ACTIVITY
When you reach the line containing "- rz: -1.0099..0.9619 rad" in the data below, begin returning lines exactly as written, and stop once the line containing "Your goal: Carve" has been returned.

RECORDS SUPPLIED
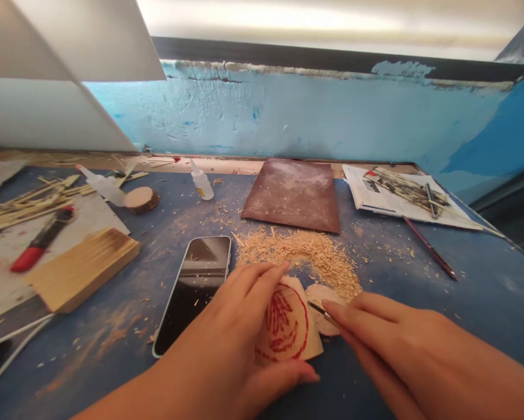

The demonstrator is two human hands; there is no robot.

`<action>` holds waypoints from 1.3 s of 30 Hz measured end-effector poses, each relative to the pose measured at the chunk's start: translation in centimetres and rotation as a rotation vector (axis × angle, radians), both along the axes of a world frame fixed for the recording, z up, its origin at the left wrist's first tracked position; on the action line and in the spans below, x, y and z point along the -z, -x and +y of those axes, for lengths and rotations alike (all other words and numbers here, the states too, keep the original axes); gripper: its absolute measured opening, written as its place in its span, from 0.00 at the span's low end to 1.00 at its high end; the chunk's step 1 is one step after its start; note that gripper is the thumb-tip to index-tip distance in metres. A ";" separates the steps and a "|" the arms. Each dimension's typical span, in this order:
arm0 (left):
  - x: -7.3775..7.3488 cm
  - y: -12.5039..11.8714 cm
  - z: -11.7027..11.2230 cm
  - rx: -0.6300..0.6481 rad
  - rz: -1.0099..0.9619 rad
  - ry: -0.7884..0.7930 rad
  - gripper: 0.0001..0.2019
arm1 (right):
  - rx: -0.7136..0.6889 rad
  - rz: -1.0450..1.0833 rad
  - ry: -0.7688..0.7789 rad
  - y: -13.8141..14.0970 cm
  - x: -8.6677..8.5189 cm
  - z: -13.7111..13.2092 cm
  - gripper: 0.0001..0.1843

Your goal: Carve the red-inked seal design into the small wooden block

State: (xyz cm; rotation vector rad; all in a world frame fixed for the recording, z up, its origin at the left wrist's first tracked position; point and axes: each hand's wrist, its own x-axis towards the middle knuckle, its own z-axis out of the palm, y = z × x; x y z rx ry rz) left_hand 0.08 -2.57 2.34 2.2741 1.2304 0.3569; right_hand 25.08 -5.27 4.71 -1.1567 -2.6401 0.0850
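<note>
On the blue, shaving-strewn surface point(419, 274), the left hand point(239, 332) pins a wood piece with a red leaf drawing point(288, 324) under spread fingers while the right hand point(388, 338) pinches a thin carving tool point(320, 310), its tip hard to make out, which could slip toward the bracing thumb.

A blue tabletop point(484, 280) carries a phone point(198, 286) at centre, shavings point(305, 254), brown sandpaper point(294, 195), a glue bottle point(201, 182), and a wood block point(84, 268) at left.
</note>
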 end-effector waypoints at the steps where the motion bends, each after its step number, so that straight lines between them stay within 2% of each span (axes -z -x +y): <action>1: 0.1 0.0 0.0 -0.030 0.024 -0.040 0.47 | 0.004 -0.006 0.007 0.0 0.1 -0.1 0.26; 7: 0.8 0.0 0.2 -0.033 0.130 -0.117 0.46 | 0.063 0.038 0.037 0.4 0.5 -0.3 0.20; 11: 1.1 0.1 -0.1 0.029 0.213 -0.189 0.46 | 0.102 0.077 0.066 1.5 1.3 -0.3 0.22; 15: 2.3 0.2 -0.8 0.113 0.248 -0.358 0.43 | 0.157 0.128 0.118 2.1 2.1 -1.0 0.24; 18: 3.7 0.3 -1.1 0.050 0.179 -0.504 0.43 | 0.168 0.127 0.119 2.5 2.4 -1.4 0.28; 21: 5.0 0.3 -1.4 0.046 0.140 -0.447 0.44 | 0.161 0.092 0.109 3.0 2.7 -1.1 0.31; 24: 5.7 0.2 -1.9 0.081 0.107 -0.451 0.45 | 0.179 0.099 0.086 3.5 2.7 -0.2 0.25; 27: 5.5 0.1 -2.4 0.043 0.085 -0.441 0.43 | 0.257 0.172 0.167 3.3 2.2 0.6 0.18; 31: 4.0 0.2 -2.3 0.044 0.088 -0.399 0.40 | 0.303 0.296 0.263 2.4 0.9 0.8 0.13; 32: 3.7 0.2 -2.2 0.070 0.138 -0.319 0.38 | 0.310 0.327 0.281 2.2 0.7 0.8 0.12; 34: 3.5 0.3 -2.0 0.089 0.134 -0.305 0.42 | 0.350 0.408 0.289 2.0 0.4 1.1 0.13; 36: 3.7 0.4 -1.8 0.083 0.060 -0.356 0.48 | 0.386 0.503 0.276 1.8 0.3 1.5 0.13; 37: 3.7 0.4 -1.6 0.073 0.062 -0.323 0.48 | 0.390 0.547 0.270 1.7 0.2 1.6 0.13; 39: 3.4 0.3 -1.3 0.071 0.040 -0.263 0.40 | 0.377 0.619 0.261 1.5 0.1 2.0 0.12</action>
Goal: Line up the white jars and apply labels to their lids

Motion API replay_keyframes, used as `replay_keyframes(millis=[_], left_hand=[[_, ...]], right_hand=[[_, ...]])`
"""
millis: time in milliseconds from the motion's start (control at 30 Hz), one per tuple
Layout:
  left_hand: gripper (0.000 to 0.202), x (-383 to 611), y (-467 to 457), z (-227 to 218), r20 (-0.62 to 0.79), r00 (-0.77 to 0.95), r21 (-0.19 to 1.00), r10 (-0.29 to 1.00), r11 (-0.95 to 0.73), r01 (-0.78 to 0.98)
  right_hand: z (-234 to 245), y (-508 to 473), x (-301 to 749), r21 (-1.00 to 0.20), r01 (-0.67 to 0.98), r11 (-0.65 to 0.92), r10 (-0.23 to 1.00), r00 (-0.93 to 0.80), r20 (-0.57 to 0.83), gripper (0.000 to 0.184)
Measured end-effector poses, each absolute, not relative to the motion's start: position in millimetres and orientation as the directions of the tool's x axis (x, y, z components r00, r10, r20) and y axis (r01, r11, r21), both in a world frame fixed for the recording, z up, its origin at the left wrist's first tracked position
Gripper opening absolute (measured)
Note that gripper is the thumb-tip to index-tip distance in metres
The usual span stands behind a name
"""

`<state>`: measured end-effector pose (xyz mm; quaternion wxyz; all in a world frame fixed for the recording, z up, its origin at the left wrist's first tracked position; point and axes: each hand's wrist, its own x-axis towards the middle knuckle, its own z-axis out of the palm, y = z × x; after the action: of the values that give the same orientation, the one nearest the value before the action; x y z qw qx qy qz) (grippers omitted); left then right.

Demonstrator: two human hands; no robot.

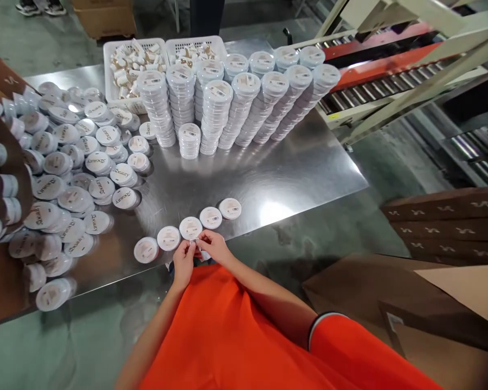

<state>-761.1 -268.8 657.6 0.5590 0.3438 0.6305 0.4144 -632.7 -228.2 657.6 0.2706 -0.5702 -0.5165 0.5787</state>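
Observation:
At the table's near edge my left hand (184, 263) and my right hand (213, 246) meet, fingertips pinched together. Between them is a small whitish piece (193, 241), partly hidden by the fingers; its kind is too small to make out. Just beyond my fingertips lies a round white container (191, 227) with printing on its upper face. It belongs to a slanting row of several alike, from a container (146, 250) at the left end to one (230, 208) at the right. Another pale bit (203, 254) shows below my right hand.
Tall stacks of round containers (217, 114) stand at the back of the metal table (252, 173), with one short stack (189, 141) in front. Loose containers (100, 162) crowd the left beside a tipped carton (4, 157). White baskets (109, 81) hold small capped pieces. A roller conveyor (374, 86) runs behind right.

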Motion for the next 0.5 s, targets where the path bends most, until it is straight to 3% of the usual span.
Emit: replay_keyframes(millis=[133, 200, 367, 500], left_hand=[[0.044, -764, -269, 644, -0.395, -0.238, 0.866, 0.887, 0.446, 0.227], [0.043, -768, -269, 636, -0.342, -0.243, 0.832, 0.908, 0.413, 0.371], [0.026, -775, -264, 625, -0.173, 0.065, 0.731, 0.983, 0.083, 0.678], [0.019, -773, -259, 626, -0.218, 0.209, 0.600, 0.953, -0.038, 0.799]], right_hand=[[652, -215, -629, -0.861, 0.412, -0.299, 0.925, -0.097, -0.367, 0.013], [649, -203, -627, -0.766, 0.571, -0.296, 0.924, -0.033, -0.382, 0.013], [643, -181, -635, -0.509, 0.800, -0.317, 0.880, 0.047, -0.473, 0.015], [639, -182, -649, -0.342, 0.896, -0.283, 0.852, 0.070, -0.519, 0.022]])
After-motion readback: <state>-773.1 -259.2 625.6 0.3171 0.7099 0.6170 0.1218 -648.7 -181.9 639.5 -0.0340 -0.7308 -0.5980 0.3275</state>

EXERCISE SOLUTION
  - rz: -1.0099..0.9619 rad
  - ry: -0.7884..0.7930 rad
  - gripper: 0.0001..0.2019
arm1 (right):
  - rx: -0.7136..0.6889 rad
  - rz: -1.0450..1.0833 rad
  - ry: -0.7688..0.7789 rad
  - y: -13.8141..14.0970 cm
  - x: -8.6677..8.5189 cm
  - z: -13.7111..13.2092 cm
  - gripper: 0.0001..0.1843

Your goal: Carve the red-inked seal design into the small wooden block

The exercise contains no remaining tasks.